D’autre part, l’exercice est considéré essentiel à une conduite éclairée de l’activité par le management, sous l’angle de la gouvernance interne et de l’aide à la décision. Le ‘P’ comme ‘Process’ dans les acronymes ICAAP/ILAAP confirme d’ailleurs que le régulateur bancaire exige davantage une veille méthodique et continue de l’état des risques et de leur évolution qu’un constat annuel élaboré. L’attention de la CSSF et de la Banque centrale européenne s’est d’ailleurs portée récemment davantage sur la bonne compréhension et l’utilisation de l’ICAAP/ILAAP, par l’ensemble des organes de direction, que sur le travail technique des experts qui y contribuent. Gérer une banque sans un ICAAP/ILAAP clair et fiable s’apparente à une navigation sans visibilité ni instruments.

Quelles sont les difficultés généralement rencontrées par les banques dans l’établissement de leur ICAAP/ILAAP?

La première difficulté est de s’assurer d’une identification exhaustive de tous les risques véritablement matériels, y compris les risques émergents liés aux activités nouvelles ou aux modifications de l’environnement dans lequel opère la banque. Le COVID offre un bon exemple. Outre les impacts économiques inhérents à la crise, chaque banque a dû rapidement adapter sa façon de travailler, que ce soit par le recours au travail à domicile ou l’utilisation accrue de la technologie dans ses relations avec sa clientèle, s’exposant ainsi à des risques nouveaux.

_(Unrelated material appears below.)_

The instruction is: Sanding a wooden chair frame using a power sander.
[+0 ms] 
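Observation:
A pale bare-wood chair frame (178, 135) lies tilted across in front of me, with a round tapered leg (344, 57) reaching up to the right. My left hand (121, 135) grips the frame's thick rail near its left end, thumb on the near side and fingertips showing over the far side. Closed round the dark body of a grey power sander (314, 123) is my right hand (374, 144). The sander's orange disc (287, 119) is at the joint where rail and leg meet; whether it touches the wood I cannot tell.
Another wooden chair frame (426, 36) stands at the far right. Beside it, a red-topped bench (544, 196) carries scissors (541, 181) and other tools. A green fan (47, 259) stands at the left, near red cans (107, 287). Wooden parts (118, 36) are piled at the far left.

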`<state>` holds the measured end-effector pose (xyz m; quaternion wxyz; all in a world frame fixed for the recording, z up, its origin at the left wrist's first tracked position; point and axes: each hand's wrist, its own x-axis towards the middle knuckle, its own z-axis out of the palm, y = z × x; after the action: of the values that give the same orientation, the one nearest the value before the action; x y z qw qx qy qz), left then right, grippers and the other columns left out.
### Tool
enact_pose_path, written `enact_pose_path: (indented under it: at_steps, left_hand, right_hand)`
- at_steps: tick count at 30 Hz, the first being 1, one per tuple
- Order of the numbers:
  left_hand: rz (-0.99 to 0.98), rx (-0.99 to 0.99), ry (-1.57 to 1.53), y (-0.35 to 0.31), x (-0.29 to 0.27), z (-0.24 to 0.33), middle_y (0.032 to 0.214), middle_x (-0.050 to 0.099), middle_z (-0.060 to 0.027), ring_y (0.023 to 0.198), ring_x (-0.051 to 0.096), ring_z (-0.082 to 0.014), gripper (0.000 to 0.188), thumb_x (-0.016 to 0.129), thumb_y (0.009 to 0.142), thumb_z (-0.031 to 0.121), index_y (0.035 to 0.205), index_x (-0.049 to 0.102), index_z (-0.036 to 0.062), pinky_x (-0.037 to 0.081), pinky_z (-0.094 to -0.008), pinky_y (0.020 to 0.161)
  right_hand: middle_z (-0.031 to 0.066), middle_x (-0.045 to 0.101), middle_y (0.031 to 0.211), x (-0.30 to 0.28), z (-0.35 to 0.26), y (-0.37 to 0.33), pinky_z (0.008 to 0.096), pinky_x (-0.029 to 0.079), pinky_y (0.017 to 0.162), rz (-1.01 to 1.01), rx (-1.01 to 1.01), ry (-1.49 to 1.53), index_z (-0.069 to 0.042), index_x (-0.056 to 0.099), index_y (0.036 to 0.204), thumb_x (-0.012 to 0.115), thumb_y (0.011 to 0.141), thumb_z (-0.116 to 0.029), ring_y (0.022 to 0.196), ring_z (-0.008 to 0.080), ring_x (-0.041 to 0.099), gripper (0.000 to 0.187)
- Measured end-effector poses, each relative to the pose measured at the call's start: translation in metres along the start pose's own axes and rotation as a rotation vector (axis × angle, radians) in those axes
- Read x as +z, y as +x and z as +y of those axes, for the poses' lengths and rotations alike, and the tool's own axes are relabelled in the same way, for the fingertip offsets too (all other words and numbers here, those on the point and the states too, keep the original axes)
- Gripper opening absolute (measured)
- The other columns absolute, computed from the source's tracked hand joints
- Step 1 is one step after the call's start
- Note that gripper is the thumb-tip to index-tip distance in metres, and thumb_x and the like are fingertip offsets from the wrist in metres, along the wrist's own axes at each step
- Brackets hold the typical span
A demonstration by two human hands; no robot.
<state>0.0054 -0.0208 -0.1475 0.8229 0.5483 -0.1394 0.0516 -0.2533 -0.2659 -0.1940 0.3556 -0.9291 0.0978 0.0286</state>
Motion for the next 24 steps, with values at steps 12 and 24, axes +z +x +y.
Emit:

Un autre défi est d’arriver à une quantification pertinente et réaliste des conséquences de tous les risques mis sur la table, sans complaisance ni catastrophisme. Certains établissements sont intimidés par la transparence de l’ICAAP/ILAAP vis-à-vis de l’autorité, et parfois tentés de donner une image partielle ou embellie de la situation.

Enfin, il y a la charge de travail que représente l’exercice pour les experts internes, les contraignant souvent à se limiter à une mise à jour routinière, sans avoir la possibilité d’explorer suffisamment les ajustements éventuellement nécessaires à établir une évaluation objective et complète de l’ensemble des risques que la banque pourrait rencontrer.

Quelles sont les recommandations d’EY par rapport à ces défis, dans le contexte de la nouvelle circulaire CSSF 20/753?

Nous rappelons aux professionnels du secteur bancaire que leur ICAAP/ILAAP doit avant tout leur rester utile et pratique.  À ce titre, la transparence, l’exhaustivité et l’objectivité des constats servent d’abord les intérêts de la banque: on n’arrête pas la fièvre en bridant le thermomètre. Admettre être exposé à un risque important est le premier pas vers sa maîtrise.

Ensuite, l’ICAAP/ILAAP doit rester lisible et suffisamment facile à maintenir, afin de pouvoir informer régulièrement la direction et réellement l’aider à la prise de décision. Des indicateurs trop compliqués ou lents à rafraîchir aident rarement à la manœuvre, aussi pertinents soient-ils.

Enfin, cultiver un débat ouvert sur l’approche utilisée, tant en interne en invitant toutes les fonctions concernées à contribuer à l’évaluation des risques, en encourageant l’esprit critique et l’initiative, qu’en sollicitant régulièrement des avis externes et des revues indépendantes.